Mills, Robert. 2015. Seeing Sodomy in the Middle Ages. The University of Chicago Press, Chicago. ISBN 978-0-226-16912-5

Publication summary: 

This is an in-depth study of the visual cues and visual representations of the concept of “sodomy” in medieval manuscripts and art, using the definition of that concept at the time, not the more specific modern sense. Mills looks at how gender and sexuality interact and challenges the perception that there was no coherent framework for understanding gender and sexual dissidence in the middle ages. The topics covered include images associated with the label “sodomite”, gender transformations and sex changes (especially in Ovid), and sexual relations in closed communities (such as religious houses). The analysis includes a consideration of the relevance of modern categories to the study of medieval culture.

Chapter 3 The First Sodomite

Several chapters in this book focus, such as this one, fairly exclusively on male-related topics. I haven't summarized them in nearly as much detail as the ones relevant to women.

[The following is duplicated from the associated blog. I'm trying to standardize the organization of associated content.]

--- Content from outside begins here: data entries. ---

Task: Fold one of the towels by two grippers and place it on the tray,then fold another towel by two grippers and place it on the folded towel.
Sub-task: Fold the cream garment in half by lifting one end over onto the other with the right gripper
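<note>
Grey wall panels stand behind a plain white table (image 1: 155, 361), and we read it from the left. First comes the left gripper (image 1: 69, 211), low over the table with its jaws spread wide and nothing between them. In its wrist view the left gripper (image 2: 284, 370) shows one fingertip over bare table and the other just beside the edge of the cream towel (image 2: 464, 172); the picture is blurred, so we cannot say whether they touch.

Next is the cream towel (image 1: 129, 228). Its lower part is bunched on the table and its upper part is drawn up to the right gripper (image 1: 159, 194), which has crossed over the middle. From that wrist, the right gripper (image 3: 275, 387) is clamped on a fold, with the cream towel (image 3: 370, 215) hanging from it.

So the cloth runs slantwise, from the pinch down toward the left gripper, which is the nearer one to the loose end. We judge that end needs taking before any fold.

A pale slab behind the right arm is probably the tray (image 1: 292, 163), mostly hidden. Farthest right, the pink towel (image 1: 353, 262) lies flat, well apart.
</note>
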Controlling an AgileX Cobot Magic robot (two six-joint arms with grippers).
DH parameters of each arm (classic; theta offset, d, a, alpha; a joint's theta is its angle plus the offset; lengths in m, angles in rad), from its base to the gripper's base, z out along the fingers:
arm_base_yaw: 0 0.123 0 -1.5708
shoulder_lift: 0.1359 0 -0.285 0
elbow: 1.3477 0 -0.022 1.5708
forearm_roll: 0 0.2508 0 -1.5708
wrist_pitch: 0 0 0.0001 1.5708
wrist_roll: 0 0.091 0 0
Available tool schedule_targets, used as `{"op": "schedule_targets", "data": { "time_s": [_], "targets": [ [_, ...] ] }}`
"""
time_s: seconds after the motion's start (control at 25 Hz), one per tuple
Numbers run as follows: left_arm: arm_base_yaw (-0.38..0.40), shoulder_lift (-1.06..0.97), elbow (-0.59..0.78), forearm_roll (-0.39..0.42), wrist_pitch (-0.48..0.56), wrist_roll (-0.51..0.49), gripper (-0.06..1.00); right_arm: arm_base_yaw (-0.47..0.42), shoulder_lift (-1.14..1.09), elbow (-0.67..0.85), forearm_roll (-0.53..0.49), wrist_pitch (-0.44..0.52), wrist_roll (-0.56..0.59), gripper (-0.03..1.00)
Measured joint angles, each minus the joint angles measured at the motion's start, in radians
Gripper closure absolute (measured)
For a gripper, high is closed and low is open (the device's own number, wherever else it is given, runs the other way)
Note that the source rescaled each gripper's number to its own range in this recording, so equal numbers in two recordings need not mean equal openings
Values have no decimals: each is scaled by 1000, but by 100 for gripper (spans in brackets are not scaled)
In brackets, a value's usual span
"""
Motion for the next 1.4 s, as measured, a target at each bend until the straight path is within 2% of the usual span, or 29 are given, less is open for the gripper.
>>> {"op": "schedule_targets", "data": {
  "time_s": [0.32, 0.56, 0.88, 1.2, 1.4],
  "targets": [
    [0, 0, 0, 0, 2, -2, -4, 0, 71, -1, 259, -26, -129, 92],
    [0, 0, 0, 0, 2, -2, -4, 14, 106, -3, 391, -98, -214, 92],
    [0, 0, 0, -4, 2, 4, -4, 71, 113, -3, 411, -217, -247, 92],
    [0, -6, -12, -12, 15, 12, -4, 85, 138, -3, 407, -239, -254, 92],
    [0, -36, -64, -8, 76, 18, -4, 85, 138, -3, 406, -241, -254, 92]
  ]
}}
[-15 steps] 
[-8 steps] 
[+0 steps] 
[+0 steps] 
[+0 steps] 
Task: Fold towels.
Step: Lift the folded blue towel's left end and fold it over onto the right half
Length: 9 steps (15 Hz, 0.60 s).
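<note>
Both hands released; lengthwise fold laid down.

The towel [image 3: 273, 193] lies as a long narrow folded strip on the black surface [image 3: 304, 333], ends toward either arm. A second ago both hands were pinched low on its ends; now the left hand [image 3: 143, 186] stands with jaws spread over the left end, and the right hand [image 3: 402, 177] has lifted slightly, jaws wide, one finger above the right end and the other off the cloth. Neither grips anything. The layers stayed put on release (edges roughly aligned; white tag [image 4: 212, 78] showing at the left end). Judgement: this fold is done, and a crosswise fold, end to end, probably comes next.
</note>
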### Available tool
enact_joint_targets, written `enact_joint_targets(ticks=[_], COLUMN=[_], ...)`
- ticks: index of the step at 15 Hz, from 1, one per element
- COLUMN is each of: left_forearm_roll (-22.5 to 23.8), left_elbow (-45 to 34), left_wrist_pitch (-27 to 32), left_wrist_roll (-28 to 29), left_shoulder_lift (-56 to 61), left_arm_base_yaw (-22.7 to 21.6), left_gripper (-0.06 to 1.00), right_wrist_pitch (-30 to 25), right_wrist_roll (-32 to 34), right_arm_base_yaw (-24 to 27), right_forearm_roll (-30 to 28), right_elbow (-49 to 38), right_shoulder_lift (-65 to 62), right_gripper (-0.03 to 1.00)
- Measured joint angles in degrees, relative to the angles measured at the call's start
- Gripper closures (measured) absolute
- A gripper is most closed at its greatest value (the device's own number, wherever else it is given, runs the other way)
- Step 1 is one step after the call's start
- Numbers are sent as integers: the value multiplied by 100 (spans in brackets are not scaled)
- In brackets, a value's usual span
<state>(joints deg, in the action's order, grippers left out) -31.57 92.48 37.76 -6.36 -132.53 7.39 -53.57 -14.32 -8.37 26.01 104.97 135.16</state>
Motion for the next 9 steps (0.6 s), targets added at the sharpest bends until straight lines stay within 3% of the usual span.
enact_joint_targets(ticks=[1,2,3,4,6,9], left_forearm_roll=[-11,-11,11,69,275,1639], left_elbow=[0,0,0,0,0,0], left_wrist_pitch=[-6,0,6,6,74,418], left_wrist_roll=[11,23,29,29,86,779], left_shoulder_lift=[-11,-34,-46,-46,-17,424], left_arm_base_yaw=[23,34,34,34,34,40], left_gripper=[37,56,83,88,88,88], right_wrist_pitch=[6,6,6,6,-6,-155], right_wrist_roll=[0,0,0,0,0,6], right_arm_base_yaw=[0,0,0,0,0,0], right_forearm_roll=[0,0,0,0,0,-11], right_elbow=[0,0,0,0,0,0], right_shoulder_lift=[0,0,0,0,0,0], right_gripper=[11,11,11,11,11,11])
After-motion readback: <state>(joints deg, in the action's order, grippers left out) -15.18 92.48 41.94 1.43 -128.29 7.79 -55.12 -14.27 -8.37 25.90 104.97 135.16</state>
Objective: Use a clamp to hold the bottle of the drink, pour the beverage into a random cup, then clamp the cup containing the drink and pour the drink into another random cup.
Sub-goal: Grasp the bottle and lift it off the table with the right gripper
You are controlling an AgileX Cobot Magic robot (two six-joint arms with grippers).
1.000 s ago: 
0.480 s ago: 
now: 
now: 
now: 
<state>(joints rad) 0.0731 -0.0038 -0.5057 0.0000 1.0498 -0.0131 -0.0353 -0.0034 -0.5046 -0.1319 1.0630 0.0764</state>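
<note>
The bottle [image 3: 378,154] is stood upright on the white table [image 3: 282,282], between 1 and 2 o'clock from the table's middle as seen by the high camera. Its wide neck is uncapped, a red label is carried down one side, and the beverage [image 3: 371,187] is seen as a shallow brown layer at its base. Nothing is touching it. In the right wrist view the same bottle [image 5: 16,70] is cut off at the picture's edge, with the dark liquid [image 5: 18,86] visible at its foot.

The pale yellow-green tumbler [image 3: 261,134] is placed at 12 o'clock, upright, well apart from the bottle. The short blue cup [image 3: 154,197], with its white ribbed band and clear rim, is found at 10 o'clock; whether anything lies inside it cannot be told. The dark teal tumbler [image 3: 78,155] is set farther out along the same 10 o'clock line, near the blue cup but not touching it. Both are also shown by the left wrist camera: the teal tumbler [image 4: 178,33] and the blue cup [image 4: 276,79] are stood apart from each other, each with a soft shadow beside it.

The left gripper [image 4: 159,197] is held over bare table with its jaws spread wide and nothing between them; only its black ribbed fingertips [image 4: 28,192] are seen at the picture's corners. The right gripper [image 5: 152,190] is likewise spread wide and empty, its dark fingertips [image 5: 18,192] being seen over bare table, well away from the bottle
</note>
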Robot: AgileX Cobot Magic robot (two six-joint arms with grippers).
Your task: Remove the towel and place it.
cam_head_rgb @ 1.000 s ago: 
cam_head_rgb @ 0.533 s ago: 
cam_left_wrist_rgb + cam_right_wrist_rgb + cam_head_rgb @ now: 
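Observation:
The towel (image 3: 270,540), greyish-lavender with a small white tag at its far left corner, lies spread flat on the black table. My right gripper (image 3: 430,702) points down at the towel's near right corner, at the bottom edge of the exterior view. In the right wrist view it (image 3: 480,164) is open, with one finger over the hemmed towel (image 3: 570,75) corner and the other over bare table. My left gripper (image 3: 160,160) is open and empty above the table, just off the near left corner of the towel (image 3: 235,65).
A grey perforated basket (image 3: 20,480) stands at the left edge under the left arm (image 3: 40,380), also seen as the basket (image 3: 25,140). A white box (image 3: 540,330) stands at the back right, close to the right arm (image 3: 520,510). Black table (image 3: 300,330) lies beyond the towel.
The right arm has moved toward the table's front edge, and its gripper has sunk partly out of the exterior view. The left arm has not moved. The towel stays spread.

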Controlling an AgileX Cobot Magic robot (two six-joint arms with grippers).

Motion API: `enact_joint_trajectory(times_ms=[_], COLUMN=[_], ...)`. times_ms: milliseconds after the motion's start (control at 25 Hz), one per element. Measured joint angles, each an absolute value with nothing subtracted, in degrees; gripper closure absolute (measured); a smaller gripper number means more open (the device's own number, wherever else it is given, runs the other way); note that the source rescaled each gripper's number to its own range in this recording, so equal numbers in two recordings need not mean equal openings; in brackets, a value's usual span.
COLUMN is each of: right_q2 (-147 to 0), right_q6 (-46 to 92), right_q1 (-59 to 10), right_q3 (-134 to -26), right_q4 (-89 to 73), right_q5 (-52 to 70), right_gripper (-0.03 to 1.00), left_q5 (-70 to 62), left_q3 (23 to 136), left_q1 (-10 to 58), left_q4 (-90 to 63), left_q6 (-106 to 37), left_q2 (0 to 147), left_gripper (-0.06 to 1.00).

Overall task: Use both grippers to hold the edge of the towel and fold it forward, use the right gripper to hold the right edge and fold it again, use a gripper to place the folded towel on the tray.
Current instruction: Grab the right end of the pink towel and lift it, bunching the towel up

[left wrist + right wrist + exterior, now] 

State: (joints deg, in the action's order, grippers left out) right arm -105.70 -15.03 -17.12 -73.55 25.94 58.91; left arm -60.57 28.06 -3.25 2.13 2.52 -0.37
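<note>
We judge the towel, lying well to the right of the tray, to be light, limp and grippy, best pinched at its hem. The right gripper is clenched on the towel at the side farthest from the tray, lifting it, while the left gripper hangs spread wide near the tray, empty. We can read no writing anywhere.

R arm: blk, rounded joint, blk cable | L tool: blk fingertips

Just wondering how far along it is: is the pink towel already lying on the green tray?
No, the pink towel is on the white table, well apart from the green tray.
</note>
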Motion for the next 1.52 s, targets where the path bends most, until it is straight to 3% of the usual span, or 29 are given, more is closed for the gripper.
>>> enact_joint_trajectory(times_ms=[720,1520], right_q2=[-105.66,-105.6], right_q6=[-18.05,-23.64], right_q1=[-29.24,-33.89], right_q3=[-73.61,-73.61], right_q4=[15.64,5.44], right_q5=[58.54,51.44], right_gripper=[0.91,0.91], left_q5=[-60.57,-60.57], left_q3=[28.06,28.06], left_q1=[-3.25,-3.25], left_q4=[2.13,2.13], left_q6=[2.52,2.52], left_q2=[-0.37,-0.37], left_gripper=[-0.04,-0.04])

I love how Mills brings together a number of themes regarding the connections that can and cannot be made between modern understandings of gender and sexuality and historical ones. As with many sociological fields, there's too much of a temptation to believe we make regular linear progress in our understanding of gender and sexuality. That the understanding-of-the-moment is inherently "better" somehow than all previous understandings. Much harder to accept--even when it's part of the theoretical underpinnings--that all understandings are subjective and both enabled and constrained by the models and stories available to us.

A search for clear mappings and connections in history may feel validating, but it can erase the lived experience of people in the past, whose understanding of their own lives should be respected--even if that understanding includes what we consider a false belief in the sinfulness of their actions. Who are we to decide that historic person X was "really a closted homosexual" if their worldview didn't include such concepts? But I always feel deeply uncomfortable with the "strong Foucaultian" position that there are no conceptual connections between modern people's understanding of their genders and sexualities and those of people in history. And I'm especially uncomfortable with the way the Foucaultian position feels like it targets non-normative genders and sexualities exclusively. One may pay lip service to "well, after all, heterosexuality is a modern invention too" but the consequences of such an acknowledgement (and its potential to affect modern people's lives and self-images) are much smaller.

I'm comforted by seeing historians like Mills find a messier, more nuanced path through the tangle.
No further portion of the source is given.